Ma ieri all’ottava edizione della kermesse organizzata da Affari Italiani è stato soprattutto il giorno di Carlo Calenda, sceso in Puglia anche per incontrare gli esponenti locali di Azione a partire dal consigliere regionale Ruggiero Mennea con il consigliere comunale biscegliese Francesco Spina. Il deputato romano ha confermato che in Puglia sosterrà Decaro ed ha attaccato i Dem e il governatore uscente Michele Emiliano: «E’ una persona di cui ho grande stima, persona moderata, riformista, capace, non capisco cosa aspetti il Pd. Stanno dicendo no a una persona che è stata sindaco e ha preso 500.000 voti, capisco che il Pd è in una condizione in cui si diverte a autoinfliggersi sofferenze, ma questa mi sembrerebbe un po' esagerata». Calenda, insomma, condivide i veti di Decaro agli ex governatori Emiliano e Nichi Vendola. «E’ impensabile – ha detto - che uno si candidi a fare il governatore sapendo che avrà Emiliano. Emiliano ha detto testualmente deve garantire i suoi, ma che è l'ufficio di collocamento? Ed è molto singolare che il Pd nicchia davanti a un governatore che non è manco iscritto al Pd e a uno che ha preso 500.000 voti stia pure a discutere di questa cosa. Se fossi il segretario del Pd direi a Emiliano basta, finito, non ti candidi, finita la storia».
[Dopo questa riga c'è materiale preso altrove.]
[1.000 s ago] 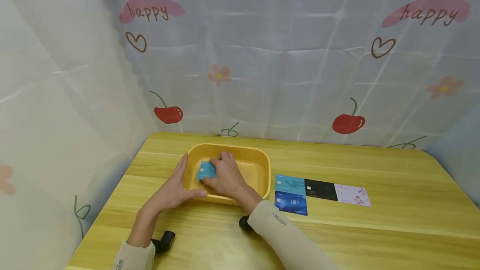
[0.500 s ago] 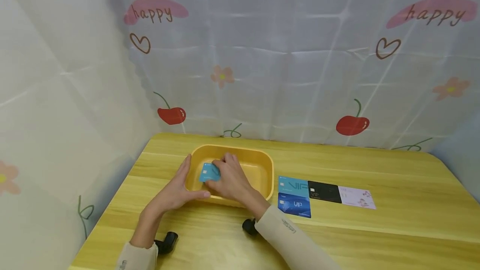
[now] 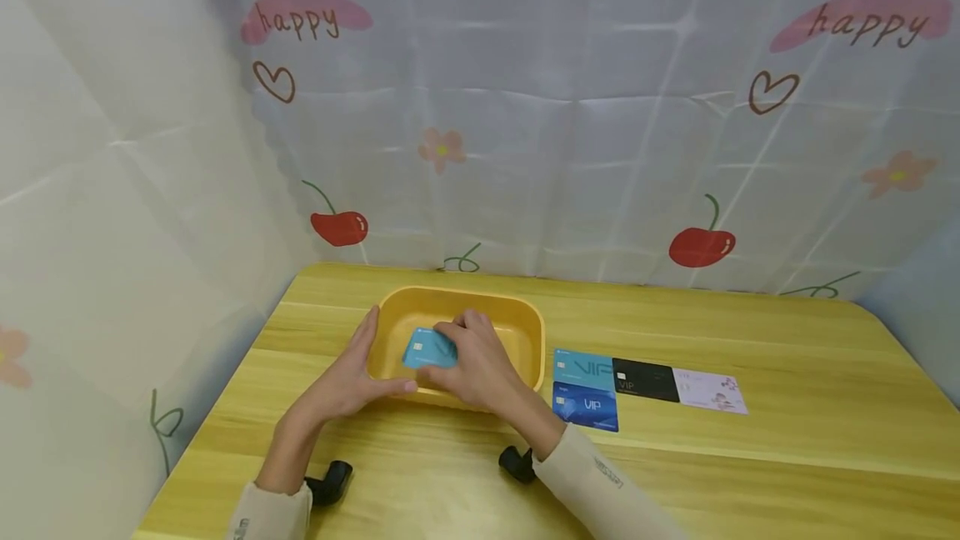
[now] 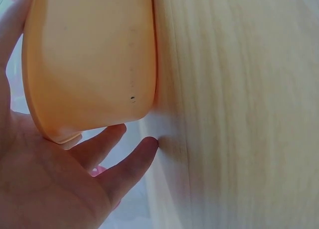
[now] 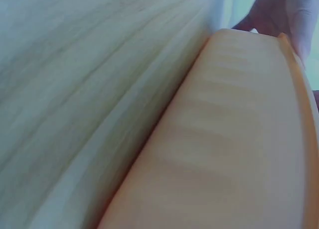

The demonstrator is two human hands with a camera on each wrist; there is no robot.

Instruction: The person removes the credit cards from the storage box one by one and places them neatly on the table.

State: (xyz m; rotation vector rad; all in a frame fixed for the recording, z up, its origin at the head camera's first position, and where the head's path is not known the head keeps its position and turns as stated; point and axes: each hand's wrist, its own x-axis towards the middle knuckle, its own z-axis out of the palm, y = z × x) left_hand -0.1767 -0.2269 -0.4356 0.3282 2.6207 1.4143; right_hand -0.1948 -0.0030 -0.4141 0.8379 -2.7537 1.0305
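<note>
In the head view a yellow plastic box point(image 3: 530, 332) stands on the wooden table. My left hand point(image 3: 347, 377) rests against its left end, fingers spread and fairly straight, thumb along the front rim. The left wrist view shows two fingers below the box's end wall point(image 4: 94, 59). Inside the box, my right hand point(image 3: 480, 365) pinches a light-blue card point(image 3: 427, 347) at its right side and covers part of it. The card is tilted, its chip mark facing up. In the right wrist view the box's outer wall point(image 5: 214, 134) fills much of the picture, and the right fingers are out of sight.
Right of the box lie a teal VIP card point(image 3: 581, 365), a black card point(image 3: 645, 380) and a pale pink card point(image 3: 711, 392) in a row. Below the teal one is a dark-blue card point(image 3: 585, 407). A printed curtain point(image 3: 562, 148) hangs behind the table point(image 3: 787, 473).
My right hand has drawn the light-blue card to the right within the box, and more of the card shows. The left hand keeps its place at the box's end.
</note>
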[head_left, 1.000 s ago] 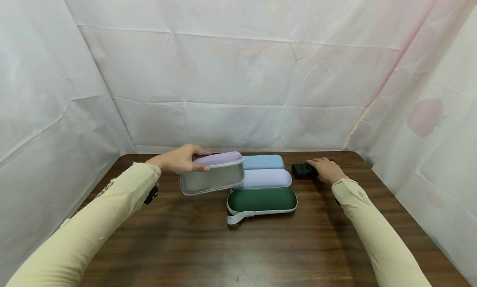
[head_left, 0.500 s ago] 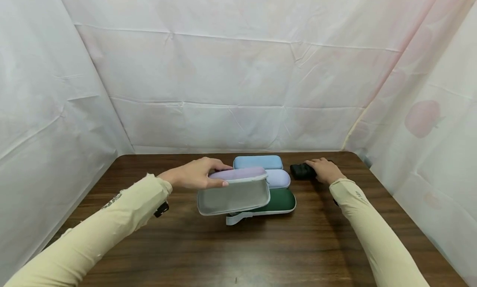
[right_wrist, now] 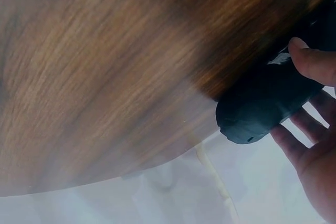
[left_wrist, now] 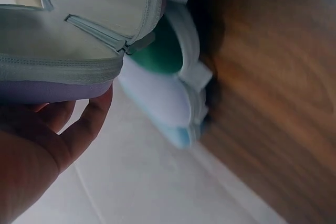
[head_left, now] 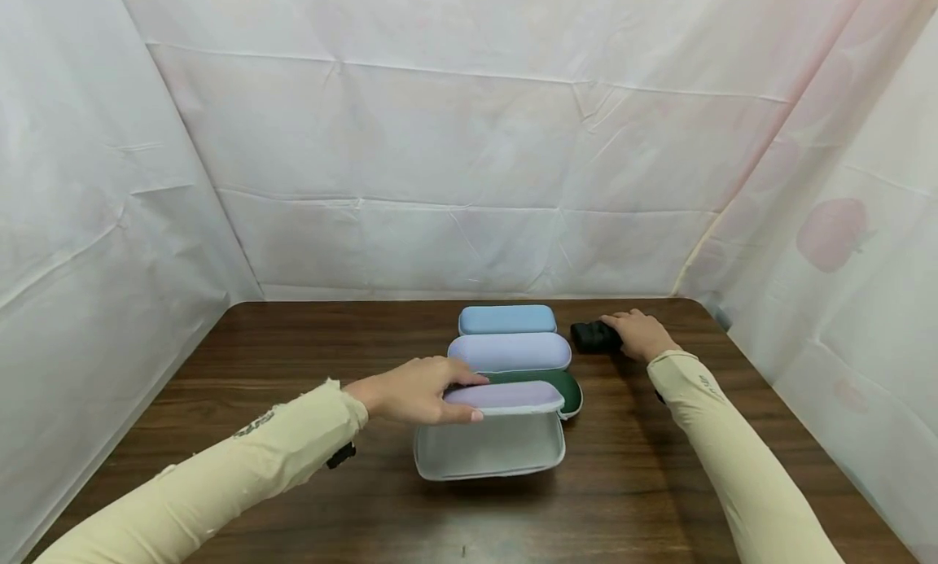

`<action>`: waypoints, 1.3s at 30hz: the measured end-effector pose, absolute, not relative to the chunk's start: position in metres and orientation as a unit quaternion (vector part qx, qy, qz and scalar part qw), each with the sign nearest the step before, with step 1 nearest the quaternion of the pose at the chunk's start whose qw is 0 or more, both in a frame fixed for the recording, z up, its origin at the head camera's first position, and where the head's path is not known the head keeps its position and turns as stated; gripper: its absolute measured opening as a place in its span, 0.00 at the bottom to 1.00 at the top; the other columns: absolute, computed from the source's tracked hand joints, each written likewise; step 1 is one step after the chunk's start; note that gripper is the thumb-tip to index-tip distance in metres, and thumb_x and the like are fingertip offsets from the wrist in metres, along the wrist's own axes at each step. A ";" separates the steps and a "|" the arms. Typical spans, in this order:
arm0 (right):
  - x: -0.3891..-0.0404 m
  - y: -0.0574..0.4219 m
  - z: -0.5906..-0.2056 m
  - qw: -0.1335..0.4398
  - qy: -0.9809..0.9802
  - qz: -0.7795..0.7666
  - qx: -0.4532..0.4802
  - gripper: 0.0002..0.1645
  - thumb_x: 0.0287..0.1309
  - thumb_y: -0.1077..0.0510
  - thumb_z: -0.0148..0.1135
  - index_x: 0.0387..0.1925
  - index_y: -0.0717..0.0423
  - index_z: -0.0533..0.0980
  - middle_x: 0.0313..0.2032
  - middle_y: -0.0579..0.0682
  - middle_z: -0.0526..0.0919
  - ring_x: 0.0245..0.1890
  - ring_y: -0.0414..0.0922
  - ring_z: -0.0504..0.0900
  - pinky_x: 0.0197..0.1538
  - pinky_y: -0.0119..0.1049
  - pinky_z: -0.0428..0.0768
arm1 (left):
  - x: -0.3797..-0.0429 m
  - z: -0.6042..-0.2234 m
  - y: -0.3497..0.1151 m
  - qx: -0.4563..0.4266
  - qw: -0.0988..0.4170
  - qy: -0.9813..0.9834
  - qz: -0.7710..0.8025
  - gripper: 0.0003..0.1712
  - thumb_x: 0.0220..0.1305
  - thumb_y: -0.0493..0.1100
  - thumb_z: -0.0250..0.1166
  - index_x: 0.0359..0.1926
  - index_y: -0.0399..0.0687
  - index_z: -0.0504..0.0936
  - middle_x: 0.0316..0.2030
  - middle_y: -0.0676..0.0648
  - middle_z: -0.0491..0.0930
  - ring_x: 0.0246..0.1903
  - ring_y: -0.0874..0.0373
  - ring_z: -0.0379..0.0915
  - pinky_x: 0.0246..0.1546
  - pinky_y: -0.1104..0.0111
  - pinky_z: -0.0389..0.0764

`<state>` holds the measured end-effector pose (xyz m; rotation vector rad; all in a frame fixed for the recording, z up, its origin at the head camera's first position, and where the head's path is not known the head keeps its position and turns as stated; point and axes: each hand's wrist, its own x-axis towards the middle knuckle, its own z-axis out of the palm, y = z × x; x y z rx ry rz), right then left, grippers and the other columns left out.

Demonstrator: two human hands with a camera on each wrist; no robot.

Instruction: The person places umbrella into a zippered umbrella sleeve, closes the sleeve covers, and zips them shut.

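Note:
My left hand (head_left: 414, 393) grips an unzipped light-purple zip case (head_left: 506, 395) by its lid, thumb on the near side and fingers behind. The case hangs open, its pale grey inside facing me, above the table and partly over a green zip case (head_left: 570, 391). The left wrist view shows the zipper (left_wrist: 100, 34) at the hinge corner. At the back right, my right hand (head_left: 639, 336) holds a black, rounded, elongated object (right_wrist: 262, 106) on the table, thumb on one side and fingers on the other; its kind is unclear.
Behind the green case, a lavender zip case (head_left: 509, 351) and a blue zip case (head_left: 507, 319) lie in a row towards the back edge. The brown wooden table (head_left: 293, 499) is walled by white sheeting (head_left: 454, 141) at the back and sides.
My left hand has carried the open purple case towards me and to the right, from beside the lavender case to in front of the green one. My right hand stays put.

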<state>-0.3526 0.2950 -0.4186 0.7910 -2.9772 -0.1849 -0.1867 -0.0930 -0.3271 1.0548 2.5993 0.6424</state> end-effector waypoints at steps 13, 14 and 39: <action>-0.355 0.306 -0.415 0.017 -0.960 -0.060 0.274 0.41 0.45 0.63 0.74 0.63 0.63 0.68 0.54 0.65 0.74 0.53 0.65 0.72 0.50 0.60 0.70 | -0.170 -0.372 -0.068 0.375 0.152 0.889 0.213 0.34 0.61 0.65 0.59 0.60 0.51 0.77 0.55 0.56 0.75 0.52 0.67 0.69 0.51 0.65 0.71; -0.354 0.308 -0.415 0.011 -0.959 -0.056 0.277 0.42 0.46 0.63 0.74 0.63 0.64 0.66 0.55 0.66 0.74 0.53 0.65 0.72 0.51 0.61 0.70 | -0.170 -0.375 -0.067 0.375 0.153 0.890 0.211 0.34 0.61 0.66 0.58 0.60 0.51 0.77 0.55 0.56 0.76 0.52 0.67 0.69 0.52 0.65 0.71; -0.349 0.322 -0.430 0.045 -0.941 -0.086 0.323 0.38 0.43 0.61 0.76 0.57 0.67 0.71 0.47 0.64 0.77 0.45 0.62 0.75 0.47 0.54 0.74 | -0.188 -0.390 -0.068 0.346 0.189 0.887 0.239 0.34 0.58 0.66 0.61 0.59 0.52 0.78 0.54 0.60 0.76 0.53 0.67 0.70 0.51 0.67 0.72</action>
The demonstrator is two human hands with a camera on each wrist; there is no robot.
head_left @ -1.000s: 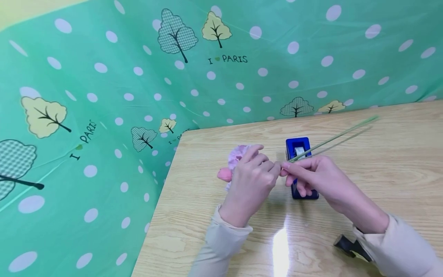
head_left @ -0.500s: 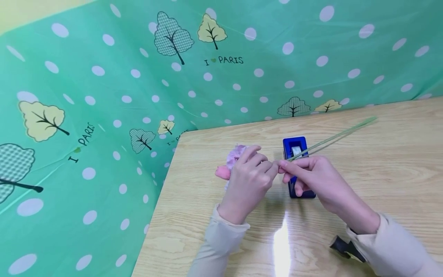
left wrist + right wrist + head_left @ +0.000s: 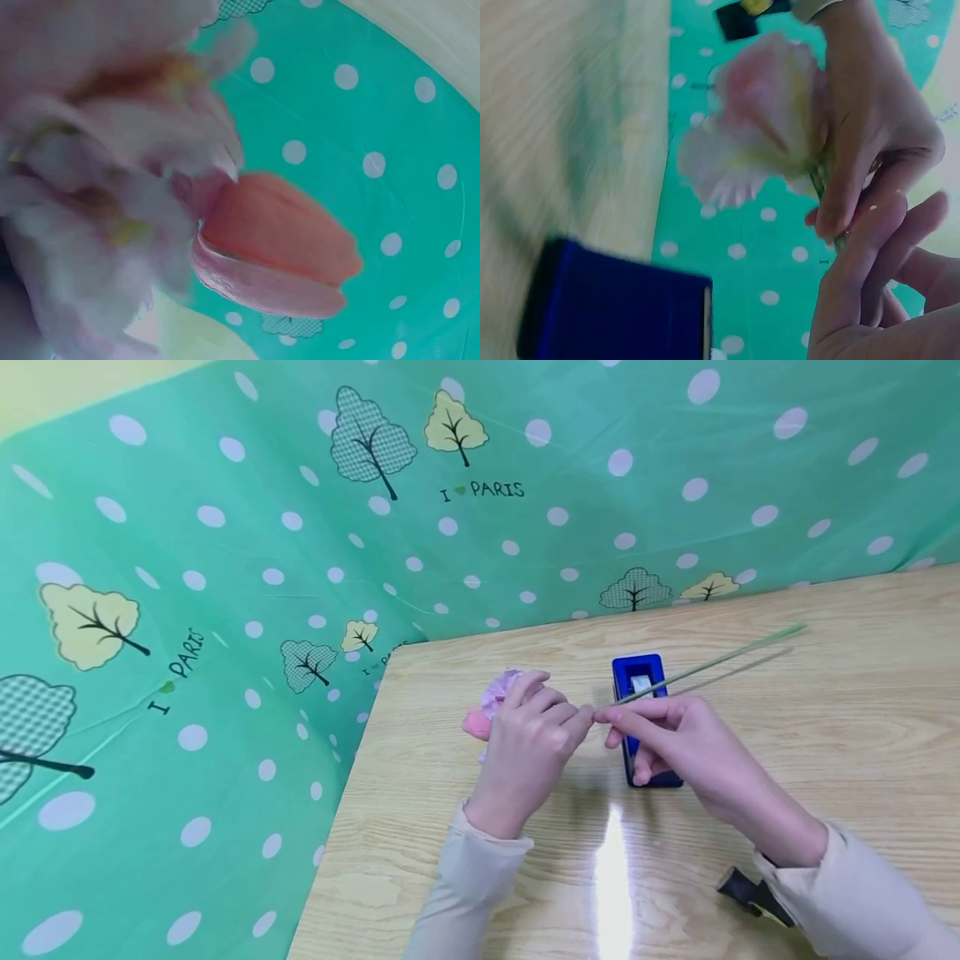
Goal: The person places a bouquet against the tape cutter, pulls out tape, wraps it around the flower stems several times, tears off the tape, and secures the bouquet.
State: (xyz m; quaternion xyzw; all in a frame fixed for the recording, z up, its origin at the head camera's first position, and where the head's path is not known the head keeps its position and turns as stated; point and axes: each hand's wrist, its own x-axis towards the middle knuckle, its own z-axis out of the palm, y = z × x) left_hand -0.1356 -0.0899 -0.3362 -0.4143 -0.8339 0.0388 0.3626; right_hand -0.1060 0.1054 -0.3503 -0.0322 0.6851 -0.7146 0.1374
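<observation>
My left hand [image 3: 531, 745] grips a small bunch of flowers by the stems, just below the blooms. A ruffled lilac bloom [image 3: 498, 691] shows past its knuckles, beside a pink tulip [image 3: 476, 724]. Close up in the left wrist view are the pale ruffled petals [image 3: 97, 165] and the tulip head [image 3: 277, 240]. The thin green stems [image 3: 720, 658] slant up to the right, over the table. My right hand [image 3: 686, 735] pinches them between thumb and forefinger, right beside the left fingertips. In the right wrist view, both hands meet on the stem under a pale pink bloom [image 3: 750, 112].
A blue tape dispenser [image 3: 637, 671] stands on the wooden table [image 3: 847, 727], partly behind the right hand. A black object [image 3: 742, 891] is at the right sleeve, partly hidden by it. Green dotted cloth [image 3: 525, 552] hangs behind and to the left.
Both hands have shifted slightly left with the bunch. The stems' far ends have dipped a little and moved left. The grip looks the same, and the view has shifted slightly.
</observation>
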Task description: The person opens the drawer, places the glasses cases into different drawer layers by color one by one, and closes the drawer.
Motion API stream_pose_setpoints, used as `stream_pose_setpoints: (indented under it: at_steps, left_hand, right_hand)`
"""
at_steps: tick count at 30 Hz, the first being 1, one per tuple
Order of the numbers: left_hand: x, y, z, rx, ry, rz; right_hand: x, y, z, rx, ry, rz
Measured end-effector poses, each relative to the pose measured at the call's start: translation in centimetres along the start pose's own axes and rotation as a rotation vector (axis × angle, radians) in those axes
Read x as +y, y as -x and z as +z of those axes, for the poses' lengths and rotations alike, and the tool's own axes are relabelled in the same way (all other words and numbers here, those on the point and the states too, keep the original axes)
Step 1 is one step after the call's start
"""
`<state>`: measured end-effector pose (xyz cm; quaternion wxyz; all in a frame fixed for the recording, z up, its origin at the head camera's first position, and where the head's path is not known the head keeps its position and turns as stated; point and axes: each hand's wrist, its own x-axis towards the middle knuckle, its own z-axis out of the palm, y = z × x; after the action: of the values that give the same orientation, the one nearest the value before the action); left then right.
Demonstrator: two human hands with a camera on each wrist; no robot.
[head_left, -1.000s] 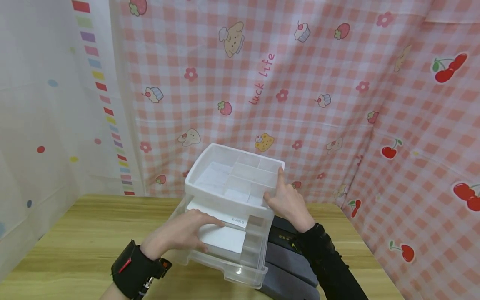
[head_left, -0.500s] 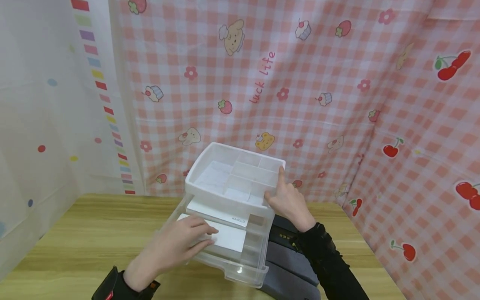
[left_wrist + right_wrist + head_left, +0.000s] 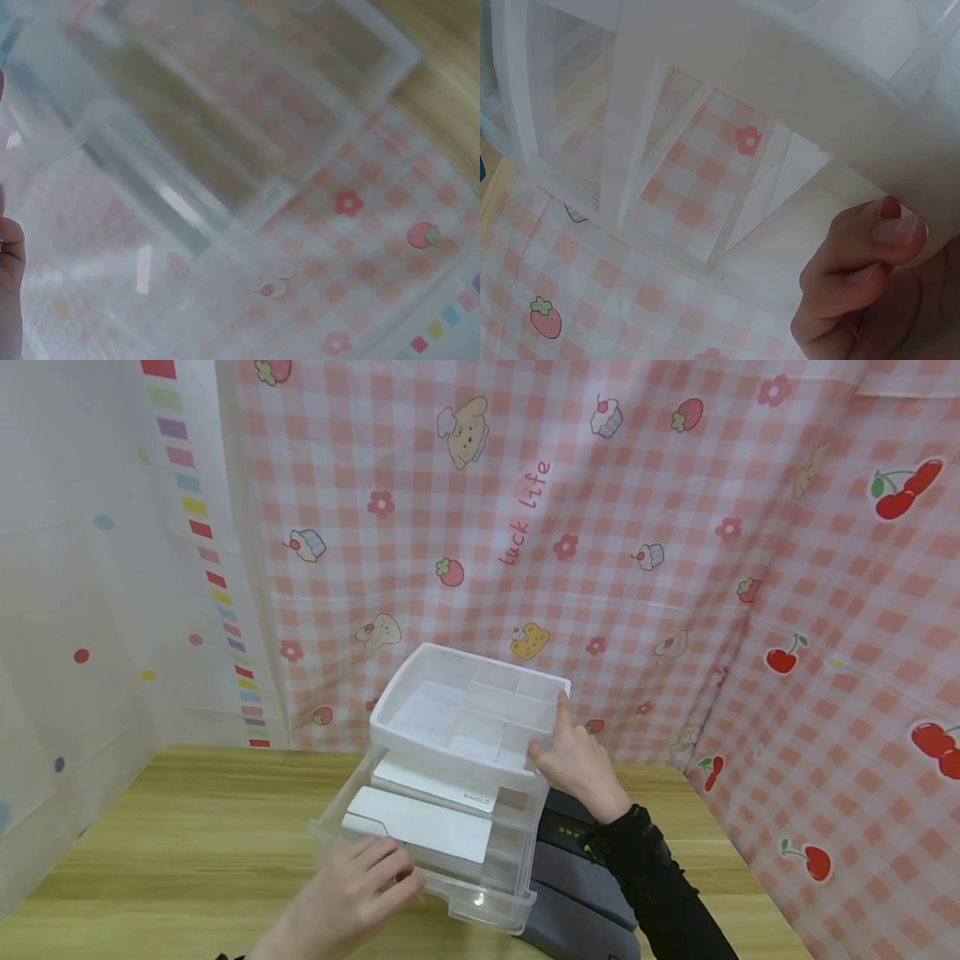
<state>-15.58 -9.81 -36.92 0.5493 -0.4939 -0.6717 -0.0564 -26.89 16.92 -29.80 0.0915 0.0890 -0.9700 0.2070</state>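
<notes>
A storage organizer with a white compartment tray (image 3: 442, 762) on top stands mid-table, its clear drawer (image 3: 491, 906) pulled out toward me. Two white boxes lie in the drawer: the rear one (image 3: 435, 782) with dark lettering, the front one (image 3: 423, 825) with a thin line at its left end. My right hand (image 3: 579, 767) grips the tray's right corner, index finger along the rim; the right wrist view shows its other fingers (image 3: 900, 231) curled under the edge. Close by the drawer's front left side is my left hand (image 3: 356, 889), fingers loosely bent, nothing visible in it.
To the organizer's right lie grey cases (image 3: 577, 889) and a black case (image 3: 562, 822) with yellow lettering, partly behind my right forearm. Wooden tabletop (image 3: 187, 843) stretches to the left. A pink checked cloth (image 3: 480, 527) hangs behind.
My left hand has come off the front white box and drawn back toward me, uncovering the box's left end. My right hand keeps its grip on the tray corner.
</notes>
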Motion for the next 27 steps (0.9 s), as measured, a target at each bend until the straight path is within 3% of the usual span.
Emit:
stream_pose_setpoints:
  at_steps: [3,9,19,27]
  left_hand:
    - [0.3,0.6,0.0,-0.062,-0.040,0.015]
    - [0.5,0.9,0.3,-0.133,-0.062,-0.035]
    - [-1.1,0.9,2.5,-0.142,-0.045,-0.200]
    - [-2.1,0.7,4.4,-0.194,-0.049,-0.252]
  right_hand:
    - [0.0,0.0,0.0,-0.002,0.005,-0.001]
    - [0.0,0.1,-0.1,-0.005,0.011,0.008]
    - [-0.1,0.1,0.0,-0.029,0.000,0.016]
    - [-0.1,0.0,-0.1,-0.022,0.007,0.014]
Quando era ministro, Calenda ha a lungo polemizzato con Emiliano sulla vicenda Ilva. Adesso è polemico allo stesso modo anche con il ministro Urso. «L'Ilva – ha detto Calenda - è stata una cosa che poteva succedere solo in Italia. Abbiamo fatto saltare un accordo blindato col più grande produttore mondiale di acciaio che è andato a investire in Francia e adesso Urso si sta inventando delle cose che non si capiscono, nessuno sa cosa vogliono fare, chi lo vuole fare. Vi segnalo che mentre parliamo Ilva costa ai contribuenti italiani 100 milioni di euro al mese».